Bu karar, "ihaleye fesat" suçlamasıyla karşılaşan kamu görevlileri ve yükleniciler için hayati bir ayrımı ortaya koymaktadır:

  • "Şeklen İhale" Savunması: Eğer bir işin ihaleden önce yapıldığı ve ihalenin sadece formalite icabı düzenlendiği ispatlanırsa, suçlama TCK 235'in (ihaleye fesat) ağır yaptırımlarından, TCK 257'nin (görevi kötüye kullanma) daha hafif yaptırımlarına (ve daha kısa zamanaşımına) dönüşebilir.
  • İspat Yükü: "İşin önceden yapıldığı" savunması soyut kalmamalı, belgelerle desteklenmelidir.
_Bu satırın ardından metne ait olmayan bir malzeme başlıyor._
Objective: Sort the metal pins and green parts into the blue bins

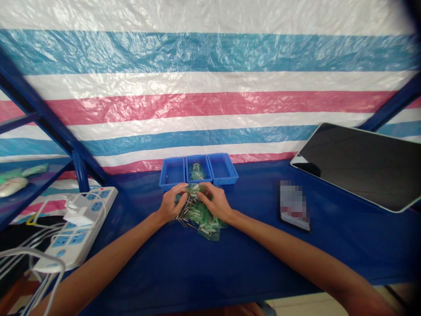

  • Zimmet Riski: En tehlikeli senaryo, işin "hiç yapılmamış" olmasıdır. Bu durumda savunma, "görevi kötüye kullanma" değil, çok daha ağır bir suç olan "zimmet" suçlamasına dönüşebilir. Paranın akıbetinin (kasaya iade edilip edilmediği, personele dağıtılıp dağıtılmadığı) tespiti kritik önem taşır.